━━━ Source data
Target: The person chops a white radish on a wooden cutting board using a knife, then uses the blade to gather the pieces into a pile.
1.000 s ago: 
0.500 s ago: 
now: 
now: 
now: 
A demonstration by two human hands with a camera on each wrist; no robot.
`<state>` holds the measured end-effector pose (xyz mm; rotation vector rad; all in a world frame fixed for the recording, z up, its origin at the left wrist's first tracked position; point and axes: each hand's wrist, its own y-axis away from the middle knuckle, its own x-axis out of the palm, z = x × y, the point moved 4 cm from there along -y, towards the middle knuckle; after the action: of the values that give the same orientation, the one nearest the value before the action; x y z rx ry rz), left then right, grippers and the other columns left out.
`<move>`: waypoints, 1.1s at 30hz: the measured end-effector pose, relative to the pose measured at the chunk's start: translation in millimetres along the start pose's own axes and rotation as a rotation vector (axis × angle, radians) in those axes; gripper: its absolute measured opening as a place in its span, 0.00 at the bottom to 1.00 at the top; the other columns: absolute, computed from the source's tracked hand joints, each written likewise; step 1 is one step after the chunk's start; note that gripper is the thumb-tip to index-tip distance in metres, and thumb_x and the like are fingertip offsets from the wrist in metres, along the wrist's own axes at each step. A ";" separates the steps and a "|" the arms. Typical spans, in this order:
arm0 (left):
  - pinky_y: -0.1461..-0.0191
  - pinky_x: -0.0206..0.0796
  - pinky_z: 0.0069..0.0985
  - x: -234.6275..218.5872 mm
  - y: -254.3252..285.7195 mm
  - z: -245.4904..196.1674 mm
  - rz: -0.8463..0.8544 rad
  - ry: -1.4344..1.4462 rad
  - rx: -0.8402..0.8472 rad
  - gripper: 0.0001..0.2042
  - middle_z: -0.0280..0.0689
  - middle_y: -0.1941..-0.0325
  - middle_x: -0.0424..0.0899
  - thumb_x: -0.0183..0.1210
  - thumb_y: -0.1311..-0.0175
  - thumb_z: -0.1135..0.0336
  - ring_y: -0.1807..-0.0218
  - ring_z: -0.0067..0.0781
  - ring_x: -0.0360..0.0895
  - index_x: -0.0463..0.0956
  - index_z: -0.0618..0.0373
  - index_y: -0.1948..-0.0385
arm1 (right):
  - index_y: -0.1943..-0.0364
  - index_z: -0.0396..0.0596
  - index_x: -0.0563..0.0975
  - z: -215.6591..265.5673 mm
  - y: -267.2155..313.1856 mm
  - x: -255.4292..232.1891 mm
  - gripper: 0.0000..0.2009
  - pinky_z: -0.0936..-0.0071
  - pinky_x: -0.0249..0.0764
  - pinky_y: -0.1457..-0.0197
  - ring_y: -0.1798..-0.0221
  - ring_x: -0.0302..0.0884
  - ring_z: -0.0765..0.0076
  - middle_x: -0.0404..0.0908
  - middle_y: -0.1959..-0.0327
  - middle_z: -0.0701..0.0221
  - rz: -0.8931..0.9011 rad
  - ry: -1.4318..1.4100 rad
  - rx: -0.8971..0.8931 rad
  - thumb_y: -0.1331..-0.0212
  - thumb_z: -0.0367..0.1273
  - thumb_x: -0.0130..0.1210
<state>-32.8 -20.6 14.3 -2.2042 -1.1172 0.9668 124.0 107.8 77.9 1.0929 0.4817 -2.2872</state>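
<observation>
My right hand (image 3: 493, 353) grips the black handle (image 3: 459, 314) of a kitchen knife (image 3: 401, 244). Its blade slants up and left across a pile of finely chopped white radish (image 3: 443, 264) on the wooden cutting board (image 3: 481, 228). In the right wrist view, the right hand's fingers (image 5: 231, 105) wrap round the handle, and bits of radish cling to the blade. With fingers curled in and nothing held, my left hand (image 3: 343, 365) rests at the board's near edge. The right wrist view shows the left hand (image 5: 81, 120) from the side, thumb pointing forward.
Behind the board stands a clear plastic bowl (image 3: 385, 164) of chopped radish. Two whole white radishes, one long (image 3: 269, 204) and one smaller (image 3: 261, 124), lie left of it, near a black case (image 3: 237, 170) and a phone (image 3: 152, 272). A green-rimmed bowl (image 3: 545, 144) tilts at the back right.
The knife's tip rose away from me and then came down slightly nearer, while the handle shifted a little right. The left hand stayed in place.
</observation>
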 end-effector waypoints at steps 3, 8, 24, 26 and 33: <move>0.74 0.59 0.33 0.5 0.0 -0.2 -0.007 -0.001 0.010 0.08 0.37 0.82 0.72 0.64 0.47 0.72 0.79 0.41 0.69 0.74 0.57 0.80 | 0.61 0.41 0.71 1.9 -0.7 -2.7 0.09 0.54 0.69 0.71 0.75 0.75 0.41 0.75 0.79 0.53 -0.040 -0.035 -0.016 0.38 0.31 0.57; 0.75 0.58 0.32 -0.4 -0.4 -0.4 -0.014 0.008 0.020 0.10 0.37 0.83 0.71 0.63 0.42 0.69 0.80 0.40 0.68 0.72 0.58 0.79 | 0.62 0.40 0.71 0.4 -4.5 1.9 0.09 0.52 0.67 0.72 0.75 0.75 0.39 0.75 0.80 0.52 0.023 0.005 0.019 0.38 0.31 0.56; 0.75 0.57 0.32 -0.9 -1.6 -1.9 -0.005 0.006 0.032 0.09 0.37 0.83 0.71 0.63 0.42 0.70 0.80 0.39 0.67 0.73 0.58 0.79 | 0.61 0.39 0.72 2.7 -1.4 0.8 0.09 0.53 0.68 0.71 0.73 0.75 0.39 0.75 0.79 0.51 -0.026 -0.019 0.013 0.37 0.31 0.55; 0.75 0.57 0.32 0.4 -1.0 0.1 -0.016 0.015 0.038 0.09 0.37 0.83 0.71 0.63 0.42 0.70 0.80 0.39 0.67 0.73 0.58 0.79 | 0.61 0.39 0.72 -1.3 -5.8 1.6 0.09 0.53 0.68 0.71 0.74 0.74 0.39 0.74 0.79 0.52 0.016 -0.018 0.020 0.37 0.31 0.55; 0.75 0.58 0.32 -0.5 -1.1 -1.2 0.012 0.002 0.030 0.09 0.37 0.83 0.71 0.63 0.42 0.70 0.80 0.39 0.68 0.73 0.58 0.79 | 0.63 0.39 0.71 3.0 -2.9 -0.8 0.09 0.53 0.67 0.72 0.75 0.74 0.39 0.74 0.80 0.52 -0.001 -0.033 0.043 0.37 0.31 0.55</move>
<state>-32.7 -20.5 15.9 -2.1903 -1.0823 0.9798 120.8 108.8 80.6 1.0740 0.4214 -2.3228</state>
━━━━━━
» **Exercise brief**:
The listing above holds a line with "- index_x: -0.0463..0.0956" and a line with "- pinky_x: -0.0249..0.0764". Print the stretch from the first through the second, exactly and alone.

» **Reply**:
  - index_x: -0.0463..0.0956
  - index_z: -0.0618..0.0373
  - index_y: -0.1948..-0.0385
arm1 (right):
  - index_y: -0.1943..-0.0364
  - index_z: -0.0396..0.0596
  - index_x: -0.0563..0.0975
  - z: -215.6591..265.5673 mm
  - y: -267.2155..313.1856 mm
  - x: -255.4292..232.1891 mm
  - gripper: 0.0000..0.2009
  - pinky_z: -0.0936..-0.0071
  - pinky_x: -0.0249..0.0764

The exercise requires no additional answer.